DOI: 10.23937/2469-5726/1510007

Individualized Rheumatoid Arthritis Patient Care Means more than Achieving a Number

Burkhard F. Leeb*

Department of Medicine, Center for Rheumatology, Lower Austrian State Hospital Stockerau, Austria

*Corresponding author: Burkhard F. Leeb, Department of Medicine, Center for Rheumatology, Lower Austrian State Hospital Stockerau and Karl Landsteiner Institute for Clinical Rheumatology, A-2000 Stockerau, Landstrasse 18, Austria, Tel: +43/2266/609701, Fax: +43/2266/609707, E-mail:
J Rheum Dis Treat, JRDT-1-007, (Volume 1, Issue 1), Commentry; ISSN: 2469-5726
Received: February 24, 2015 | Accepted: February 26, 2015 | Published: March 03, 2015
Citation: Leeb BF (2015) Individualized Rheumatoid Arthritis Patient Care Means more than Achieving a Number. J Rheum Dis Treat 1:007. 10.23937/2469-5726/1510007
Copyright: © 2015 Leeb BF. This is an open-access article distributed under the terms of the Creative Commons Attribution License, which permits unrestricted use, distribution, and reproduction in any medium, provided the original author and source are credited.

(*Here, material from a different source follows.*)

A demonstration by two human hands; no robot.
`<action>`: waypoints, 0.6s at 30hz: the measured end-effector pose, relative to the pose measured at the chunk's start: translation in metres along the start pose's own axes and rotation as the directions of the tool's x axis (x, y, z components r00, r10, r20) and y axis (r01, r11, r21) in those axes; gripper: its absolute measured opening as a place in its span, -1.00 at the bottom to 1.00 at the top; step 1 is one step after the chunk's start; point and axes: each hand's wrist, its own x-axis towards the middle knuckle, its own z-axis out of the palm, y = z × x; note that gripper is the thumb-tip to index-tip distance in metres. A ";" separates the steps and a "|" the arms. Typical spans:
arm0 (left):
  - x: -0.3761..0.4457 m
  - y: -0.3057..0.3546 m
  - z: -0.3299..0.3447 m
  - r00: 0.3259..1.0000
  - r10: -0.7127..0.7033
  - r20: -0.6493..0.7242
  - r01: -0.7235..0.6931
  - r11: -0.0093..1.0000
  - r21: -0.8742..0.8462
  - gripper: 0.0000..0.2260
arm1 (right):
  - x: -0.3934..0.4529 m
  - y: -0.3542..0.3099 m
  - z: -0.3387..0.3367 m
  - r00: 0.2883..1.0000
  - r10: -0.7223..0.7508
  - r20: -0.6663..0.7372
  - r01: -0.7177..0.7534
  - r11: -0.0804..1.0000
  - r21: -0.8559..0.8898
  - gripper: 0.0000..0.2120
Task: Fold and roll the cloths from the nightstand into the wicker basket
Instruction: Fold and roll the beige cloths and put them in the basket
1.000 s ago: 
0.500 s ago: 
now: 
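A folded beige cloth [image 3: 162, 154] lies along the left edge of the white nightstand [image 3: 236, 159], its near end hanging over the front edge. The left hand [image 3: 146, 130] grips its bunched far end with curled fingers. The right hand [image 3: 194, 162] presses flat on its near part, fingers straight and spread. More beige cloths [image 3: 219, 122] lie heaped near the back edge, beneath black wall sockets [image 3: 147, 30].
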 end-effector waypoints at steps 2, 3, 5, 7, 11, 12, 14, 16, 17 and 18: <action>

The therapeutic scope of inflammatory rheumatic diseases and of Rheumatoid Arthritis (RA) in particular, has increased dramatically over the last twenty years leading to incredibly better chances for the patients. Simultaneously disease activity assessment has become more and more important, not only to document the patientís disease course, but also for justifying the application of potentially dangerous and expensive remedies. The discussion as to whether and to which extent the patient should be incorporated into disease activity assessment was ever present and is still ongoing in a lively manner. In a very oversimplifying way one may differentiate between the more paternalistic and the other primarily patient orientated party of rheumatologists, though in reality much more disparities may be realized.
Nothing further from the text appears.